2. Either Jude comes out as trans (in 3 or 4 years) or they never mention him trying on a dress again. (If, instead, Jude is just gay and that’s supposedly why he put a dress on, then I will burn shit down.)
3. Brandon’s dad Mike turns out to be a dickbag. (Oh wait, that already happened. Brandon is involved in a very dangerous situation involving a gun, so Mike tells his son he’s going to kill him. Also, everything Mike ever says to anyone. Ever. So far.)
4. There are more completely obvious metaphors. (Brandon says there’s something missing in his musical composition about his family. Maybe what he needs to complete his original piece is another brother and sister!)
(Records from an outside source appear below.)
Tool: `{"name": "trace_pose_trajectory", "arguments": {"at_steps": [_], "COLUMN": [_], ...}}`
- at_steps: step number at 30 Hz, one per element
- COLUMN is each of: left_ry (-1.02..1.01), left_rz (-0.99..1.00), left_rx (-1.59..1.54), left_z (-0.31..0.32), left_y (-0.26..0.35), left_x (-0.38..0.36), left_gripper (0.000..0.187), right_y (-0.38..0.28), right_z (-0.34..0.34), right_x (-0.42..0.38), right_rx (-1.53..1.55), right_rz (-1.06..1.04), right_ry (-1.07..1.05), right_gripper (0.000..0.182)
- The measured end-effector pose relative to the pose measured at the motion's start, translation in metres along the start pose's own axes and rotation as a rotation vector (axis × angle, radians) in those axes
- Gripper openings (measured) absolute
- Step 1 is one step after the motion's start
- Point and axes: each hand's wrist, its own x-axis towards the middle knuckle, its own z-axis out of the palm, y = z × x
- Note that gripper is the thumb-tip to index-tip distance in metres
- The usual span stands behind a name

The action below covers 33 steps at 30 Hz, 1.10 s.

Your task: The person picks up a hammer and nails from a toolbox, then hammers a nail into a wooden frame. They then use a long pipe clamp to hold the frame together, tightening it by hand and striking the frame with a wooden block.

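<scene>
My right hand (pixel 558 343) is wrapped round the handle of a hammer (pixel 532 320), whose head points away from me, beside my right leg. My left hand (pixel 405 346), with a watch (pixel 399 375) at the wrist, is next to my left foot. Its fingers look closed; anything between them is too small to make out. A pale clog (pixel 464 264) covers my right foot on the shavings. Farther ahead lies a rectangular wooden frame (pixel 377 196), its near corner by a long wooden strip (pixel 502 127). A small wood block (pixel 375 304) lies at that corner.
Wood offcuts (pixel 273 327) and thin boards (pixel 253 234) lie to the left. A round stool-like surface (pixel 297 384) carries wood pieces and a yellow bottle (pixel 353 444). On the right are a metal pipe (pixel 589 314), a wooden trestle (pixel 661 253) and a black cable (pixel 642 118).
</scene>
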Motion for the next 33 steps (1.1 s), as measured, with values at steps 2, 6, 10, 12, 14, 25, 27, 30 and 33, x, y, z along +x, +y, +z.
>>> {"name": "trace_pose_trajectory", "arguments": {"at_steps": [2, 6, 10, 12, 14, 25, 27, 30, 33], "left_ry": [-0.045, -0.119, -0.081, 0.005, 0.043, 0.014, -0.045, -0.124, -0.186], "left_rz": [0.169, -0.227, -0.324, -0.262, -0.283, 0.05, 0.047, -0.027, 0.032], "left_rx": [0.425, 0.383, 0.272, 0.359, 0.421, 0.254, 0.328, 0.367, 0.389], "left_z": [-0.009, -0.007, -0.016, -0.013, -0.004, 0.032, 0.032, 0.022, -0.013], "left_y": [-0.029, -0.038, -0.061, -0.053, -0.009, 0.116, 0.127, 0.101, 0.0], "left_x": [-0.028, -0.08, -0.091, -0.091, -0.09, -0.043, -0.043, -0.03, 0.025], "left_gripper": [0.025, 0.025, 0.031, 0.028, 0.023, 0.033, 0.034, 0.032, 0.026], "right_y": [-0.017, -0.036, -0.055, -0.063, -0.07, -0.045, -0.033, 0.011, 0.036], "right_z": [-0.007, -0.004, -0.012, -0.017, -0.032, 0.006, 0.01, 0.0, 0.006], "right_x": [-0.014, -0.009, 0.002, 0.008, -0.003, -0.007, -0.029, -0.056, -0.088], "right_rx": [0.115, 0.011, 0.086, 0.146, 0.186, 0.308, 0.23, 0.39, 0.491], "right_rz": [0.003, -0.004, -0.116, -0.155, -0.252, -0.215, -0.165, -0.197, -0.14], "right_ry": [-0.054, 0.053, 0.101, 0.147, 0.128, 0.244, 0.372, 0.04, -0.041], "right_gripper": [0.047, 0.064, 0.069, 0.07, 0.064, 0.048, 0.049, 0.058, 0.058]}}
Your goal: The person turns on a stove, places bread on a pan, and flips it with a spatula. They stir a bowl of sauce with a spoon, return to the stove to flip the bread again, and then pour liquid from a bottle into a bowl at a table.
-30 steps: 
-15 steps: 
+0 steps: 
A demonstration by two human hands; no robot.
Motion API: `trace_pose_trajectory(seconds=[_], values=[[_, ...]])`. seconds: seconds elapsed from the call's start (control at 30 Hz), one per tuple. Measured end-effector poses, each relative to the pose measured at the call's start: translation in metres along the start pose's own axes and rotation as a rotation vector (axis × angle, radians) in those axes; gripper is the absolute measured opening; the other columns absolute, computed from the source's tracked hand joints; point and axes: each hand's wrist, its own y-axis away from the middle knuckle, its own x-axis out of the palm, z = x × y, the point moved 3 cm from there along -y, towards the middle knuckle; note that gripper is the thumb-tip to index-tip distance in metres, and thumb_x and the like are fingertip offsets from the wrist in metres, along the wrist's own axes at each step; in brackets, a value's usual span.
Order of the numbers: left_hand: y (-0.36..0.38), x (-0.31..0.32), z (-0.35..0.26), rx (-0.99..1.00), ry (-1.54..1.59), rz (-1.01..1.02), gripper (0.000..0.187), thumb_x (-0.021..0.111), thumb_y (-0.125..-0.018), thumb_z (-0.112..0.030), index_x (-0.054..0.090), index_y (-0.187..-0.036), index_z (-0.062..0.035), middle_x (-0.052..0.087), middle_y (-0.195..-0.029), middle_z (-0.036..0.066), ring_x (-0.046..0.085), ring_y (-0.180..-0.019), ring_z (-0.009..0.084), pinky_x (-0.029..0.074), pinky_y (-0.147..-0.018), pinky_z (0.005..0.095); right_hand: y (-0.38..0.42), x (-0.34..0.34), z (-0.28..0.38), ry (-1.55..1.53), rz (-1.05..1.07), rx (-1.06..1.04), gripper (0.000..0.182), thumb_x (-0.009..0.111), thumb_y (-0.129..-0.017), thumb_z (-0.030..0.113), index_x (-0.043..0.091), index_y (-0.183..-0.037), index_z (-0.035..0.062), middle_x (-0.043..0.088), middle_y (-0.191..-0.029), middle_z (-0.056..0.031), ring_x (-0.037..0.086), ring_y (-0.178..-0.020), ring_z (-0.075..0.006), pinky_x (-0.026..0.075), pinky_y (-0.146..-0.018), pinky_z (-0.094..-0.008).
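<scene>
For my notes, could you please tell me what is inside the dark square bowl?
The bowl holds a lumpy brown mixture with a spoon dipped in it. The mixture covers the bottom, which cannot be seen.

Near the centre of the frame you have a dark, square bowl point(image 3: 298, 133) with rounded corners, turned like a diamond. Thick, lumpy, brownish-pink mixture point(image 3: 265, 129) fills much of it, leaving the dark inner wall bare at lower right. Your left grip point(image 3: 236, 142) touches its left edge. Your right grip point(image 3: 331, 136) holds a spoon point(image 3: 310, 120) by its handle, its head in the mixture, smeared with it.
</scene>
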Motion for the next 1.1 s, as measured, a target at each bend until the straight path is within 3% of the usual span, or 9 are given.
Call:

5. Bill is the social worker and friend of the family who we never get to meet in the first episode. Turns out he’s a social worker by day and a drag queen by night. John Larroquette rocks the role, especially when he plays Yum-Yum in an all drag performance of The Mikado, which is hosted in the charter school’s crazy beautiful auditorium.
Despite the fact that Kit and I don’t usually watch teen dramas, we are definitely going to keep watching The Fosters. It is the only television show on that has two gay women as the leads, and the basic plot is pretty damn compelling.
P.S. I didn’t make any predictions regarding the twins, Jesus and Mariana. I honestly don’t know where these characters are headed, except Mariana could make a mint selling ADHD meds at a charter school full of rich kids and Jesus and Mariana are going to have a lot more to say about living in a multicultural family.